Each entry below is to be written out exactly, and the pictures are to be left out.
[RECORDS PROVIDED Boundary: Start]
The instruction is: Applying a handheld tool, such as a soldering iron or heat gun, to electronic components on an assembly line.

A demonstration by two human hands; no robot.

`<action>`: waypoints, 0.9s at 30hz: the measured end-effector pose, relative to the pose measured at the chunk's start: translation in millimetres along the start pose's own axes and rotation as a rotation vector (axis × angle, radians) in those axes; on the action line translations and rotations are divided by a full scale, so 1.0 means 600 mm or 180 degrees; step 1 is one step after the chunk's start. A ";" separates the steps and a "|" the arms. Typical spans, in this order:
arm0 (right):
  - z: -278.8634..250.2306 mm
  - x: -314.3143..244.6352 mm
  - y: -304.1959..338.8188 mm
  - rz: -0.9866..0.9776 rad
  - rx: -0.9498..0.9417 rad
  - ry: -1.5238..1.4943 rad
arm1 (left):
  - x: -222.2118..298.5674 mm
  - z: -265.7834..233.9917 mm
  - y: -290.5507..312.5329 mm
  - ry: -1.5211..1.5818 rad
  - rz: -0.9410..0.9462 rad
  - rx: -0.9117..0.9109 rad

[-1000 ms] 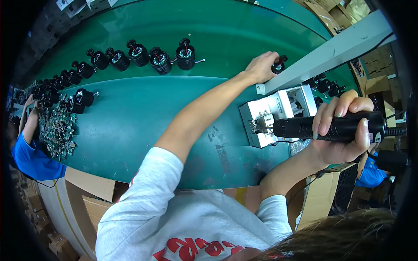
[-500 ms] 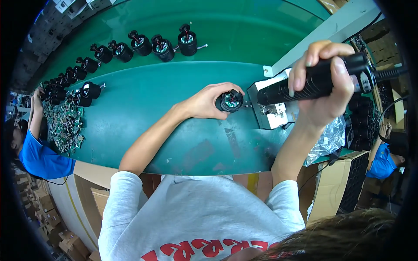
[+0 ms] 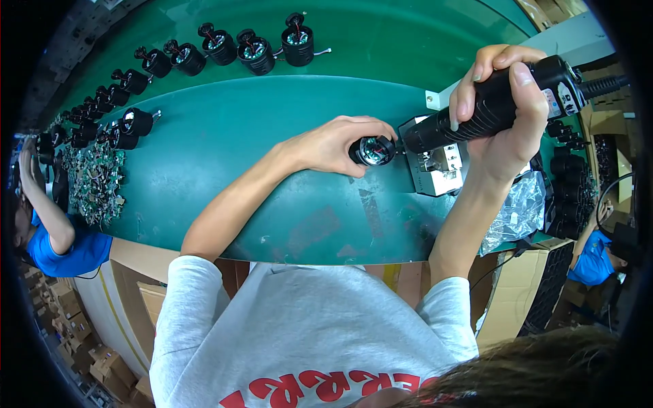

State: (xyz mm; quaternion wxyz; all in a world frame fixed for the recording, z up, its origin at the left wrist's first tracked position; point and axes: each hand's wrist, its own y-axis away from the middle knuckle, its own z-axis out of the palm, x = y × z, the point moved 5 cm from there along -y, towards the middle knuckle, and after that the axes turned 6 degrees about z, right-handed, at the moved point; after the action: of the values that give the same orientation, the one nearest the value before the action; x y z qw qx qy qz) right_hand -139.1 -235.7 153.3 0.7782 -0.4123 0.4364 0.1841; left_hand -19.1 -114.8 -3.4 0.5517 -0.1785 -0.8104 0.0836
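Note:
My left hand (image 3: 330, 144) is wrapped round a black cylindrical housing (image 3: 373, 152) just above the green table. A green circuit board shows inside its open end, which tilts to the right. My right hand (image 3: 511, 129) grips a thick black electric screwdriver (image 3: 486, 112) with a cord at its rear. The driver slants down to the left, its front end close to the housing's right side; whether its bit touches anything is too small to tell. Beneath the driver stands a black-and-white screw feeder (image 3: 441, 182), partly hidden by my right hand and the tool.
Several black housings with open caps (image 3: 256, 53) line the far side. Loose circuit boards (image 3: 95, 180) are heaped on the left, near a person in blue (image 3: 58, 241). A clear plastic bag (image 3: 517, 214) and stacked black parts (image 3: 566, 187) lie right; another person works beyond.
My left hand has moved slightly right with the housing, which now tilts more toward the driver. The driver has shifted a little. The whole view has shifted slightly too.

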 end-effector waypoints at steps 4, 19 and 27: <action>-0.001 0.003 0.000 0.0034 0.0048 0.0093 | 0.002 -0.001 -0.001 -0.0029 -0.0010 -0.0024; -0.013 0.009 -0.006 0.0080 0.0237 -0.0126 | 0.003 -0.005 -0.003 -0.0128 0.0045 -0.0053; -0.040 -0.153 0.046 -0.1316 0.0053 0.0570 | -0.010 0.002 0.002 0.0147 0.0025 0.0031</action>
State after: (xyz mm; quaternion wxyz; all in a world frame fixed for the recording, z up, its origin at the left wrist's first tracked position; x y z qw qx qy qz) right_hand -220.0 -232.2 209.6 0.7609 -0.5013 0.4114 -0.0202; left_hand -18.1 -115.7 -9.8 0.5709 -0.1809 -0.7962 0.0857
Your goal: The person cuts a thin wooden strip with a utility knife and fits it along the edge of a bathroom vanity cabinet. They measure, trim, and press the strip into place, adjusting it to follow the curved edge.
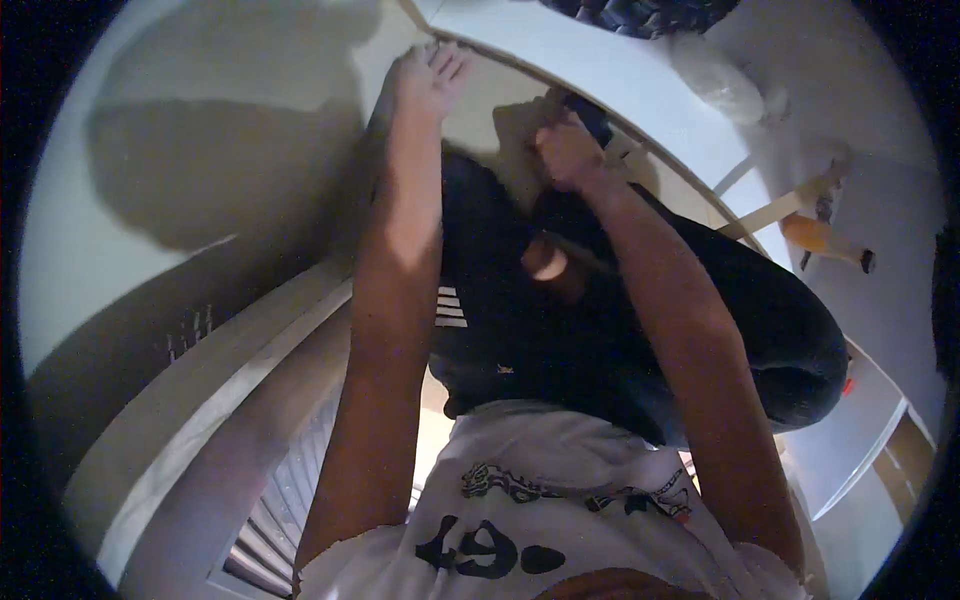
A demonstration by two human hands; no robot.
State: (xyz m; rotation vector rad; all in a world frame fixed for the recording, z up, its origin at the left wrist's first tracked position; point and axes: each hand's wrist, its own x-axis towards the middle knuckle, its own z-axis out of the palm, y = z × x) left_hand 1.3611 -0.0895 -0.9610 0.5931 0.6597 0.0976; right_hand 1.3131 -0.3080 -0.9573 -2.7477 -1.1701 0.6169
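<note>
My left hand [432,82] reaches far forward. Its fingers are stretched out and lie at the pale surface by a thin strip-like edge [500,60]; I see nothing in it. To its right, my right hand [568,152] is closed in a fist. A small dark object [592,118] shows just beyond the knuckles, too dim to name, and what lies inside the fingers is hidden. Both bare forearms pass over my bent legs in dark trousers [740,290]. A bare foot [545,260] shows between them.
A pale wall [70,220] with shadows rises on the left, above a long ledge [190,400] and a slatted grille [300,490]. At the right are a whitish translucent bag [715,80], a wooden strip [785,205] and an orange-and-black object [815,237]. A dark textured thing [650,12] sits at the top.
</note>
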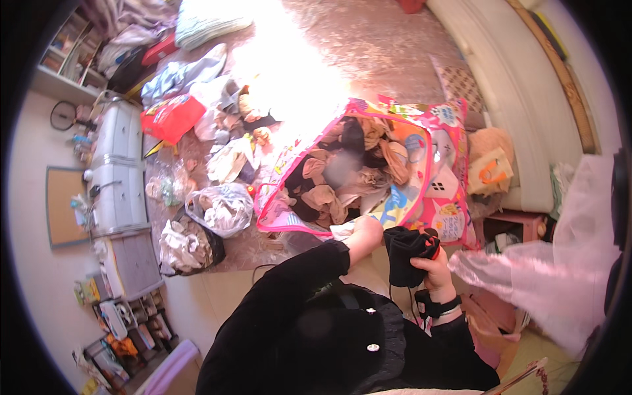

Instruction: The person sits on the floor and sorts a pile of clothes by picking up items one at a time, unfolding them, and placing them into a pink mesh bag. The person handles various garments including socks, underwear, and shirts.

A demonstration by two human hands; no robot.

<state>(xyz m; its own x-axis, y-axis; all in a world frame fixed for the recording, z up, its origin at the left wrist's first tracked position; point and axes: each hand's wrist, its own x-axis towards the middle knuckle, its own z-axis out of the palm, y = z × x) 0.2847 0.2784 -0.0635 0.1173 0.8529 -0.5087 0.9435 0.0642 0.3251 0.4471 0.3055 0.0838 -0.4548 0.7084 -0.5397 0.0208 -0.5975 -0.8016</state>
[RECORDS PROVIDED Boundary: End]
= TASK RESULT =
The instruction is: Applying a handheld tool, such as a soldering iron or heat gun, to electronic components on an assembly line.

A demonstration by two human hands; no robot.

`<action>`: waypoints, 0.9s at 30hz: the measured end-effector pose, relative to the pose measured at the chunk's start: translation in millimetres along the start pose's own axes and rotation as a rotation vector (axis × angle, radians) in those axes; on the action line translations and rotations are divided by a full scale, so 1.0 means 600 mm or 180 degrees; step 1 is one step after the chunk's start. A ";" separates the steps and a "|" the arms. Typical spans, in this order:
arm0 (right):
  - z: -278.8634..250.2306 mm
  - x: -314.3143..244.6352 mm
  - y: -304.1959..338.8188 mm
  - rz: -0.9866..0.9776 rad
  - rx: -0.9498..0.9417 rad
  - ry: -1.5238..1.4943 rad
arm1 (left):
  - x: -222.2118..298.5674 mm
  - z: -265.7834..233.9917 mm
  - y: -290.5507..312.5329 mm
  - ry: -1.5211..1.5818 rad
  - rz: -0.9410..0.9462 rad
  - rx: -0.9117..0.9109 rad

[-1000 ms] 
[-500 ms] 
[+0 ms] 

State: (xyz mm; quaternion wxyz; all in a world frame fixed for the recording, z up, its origin at the left wrist's first tracked position; point and axes: each hand's wrist, its own y-axis away from the middle knuckle, its own z-axis out of the palm, x = y × z, the point moved 5 cm from there along -y, towards the middle knuckle, and after that the axes turned 6 degrees about z, right-handed, at the moved point; after the action: of the values that give the same orientation, the one nearest the value before the action; x y z qw qx qy qz) right_hand -139.1 -235.7 153.3 0.7782 -0.4123 0.4364 0.1841; left_hand -19.1 -114.8 -3.4 0.5517 -0.1785 -0.8104 0.0836
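Note:
My left hand (image 3: 330, 144) is wrapped round a black cylindrical housing (image 3: 373, 152) just above the green table. A green circuit board shows inside its open end, which tilts to the right. My right hand (image 3: 511, 129) grips a thick black electric screwdriver (image 3: 486, 112) with a cord at its rear. The driver slants down to the left, its front end close to the housing's right side; whether its bit touches anything is too small to tell. Beneath the driver stands a black-and-white screw feeder (image 3: 441, 182), partly hidden by my right hand and the tool.
Several black housings with open caps (image 3: 256, 53) line the far side. Loose circuit boards (image 3: 95, 180) are heaped on the left, near a person in blue (image 3: 58, 241). A clear plastic bag (image 3: 517, 214) and stacked black parts (image 3: 566, 187) lie right; another person works beyond.
My left hand has moved slightly right with the housing, which now tilts more toward the driver. The driver has shifted a little. The whole view has shifted slightly too.
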
 end-effector waypoints at steps 4, 19 and 27: <action>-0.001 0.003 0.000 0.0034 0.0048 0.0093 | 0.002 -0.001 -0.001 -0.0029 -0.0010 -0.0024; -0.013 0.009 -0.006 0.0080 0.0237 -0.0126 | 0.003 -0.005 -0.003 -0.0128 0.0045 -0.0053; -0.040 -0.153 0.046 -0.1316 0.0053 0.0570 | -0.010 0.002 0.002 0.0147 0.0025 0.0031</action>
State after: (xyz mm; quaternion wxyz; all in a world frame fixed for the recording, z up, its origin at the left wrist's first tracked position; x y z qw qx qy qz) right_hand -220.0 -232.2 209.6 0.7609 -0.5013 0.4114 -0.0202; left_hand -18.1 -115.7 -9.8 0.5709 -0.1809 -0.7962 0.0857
Your goal: The person cuts a thin wooden strip with a utility knife and fits it along the edge of a bathroom vanity cabinet. They measure, trim, and press the strip into place, adjusting it to follow the curved edge.
A demonstration by two human hands; no robot.
State: (xyz m; rotation vector rad; all in a world frame fixed for the recording, z up, its origin at the left wrist's first tracked position; point and axes: each hand's wrist, its own x-axis towards the middle knuckle, its own z-axis out of the palm, y = z × x) left_hand 1.3611 -0.0895 -0.9610 0.5931 0.6597 0.0976; right_hand 1.3131 -0.3080 -0.9573 -2.7477 -1.1701 0.6169
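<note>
My left hand [432,82] reaches far forward. Its fingers are stretched out and lie at the pale surface by a thin strip-like edge [500,60]; I see nothing in it. To its right, my right hand [568,152] is closed in a fist. A small dark object [592,118] shows just beyond the knuckles, too dim to name, and what lies inside the fingers is hidden. Both bare forearms pass over my bent legs in dark trousers [740,290]. A bare foot [545,260] shows between them.
A pale wall [70,220] with shadows rises on the left, above a long ledge [190,400] and a slatted grille [300,490]. At the right are a whitish translucent bag [715,80], a wooden strip [785,205] and an orange-and-black object [815,237]. A dark textured thing [650,12] sits at the top.
</note>
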
Instruction: The person sits on the floor and sorts a pile of clothes by picking up items one at a time, unfolding them, and placing them into a pink mesh bag. The person handles various garments including socks, underwear, and shirts.

A demonstration by two human hands; no robot.

<state>(xyz m; its own x-axis, y-axis; all in a world frame fixed for the recording, z up, its origin at the left wrist's first tracked position; point and axes: each hand's wrist, its own x-axis towards the middle knuckle, its own z-axis out of the palm, y = z × x) 0.2847 0.2784 -0.0635 0.1173 0.8529 -0.5087 0.9435 0.0642 0.3251 0.4471 0.3055 0.0838 -0.4548 0.7084 -0.5397 0.0208 -0.5975 -0.8016</state>

No additional work is needed on this exercise.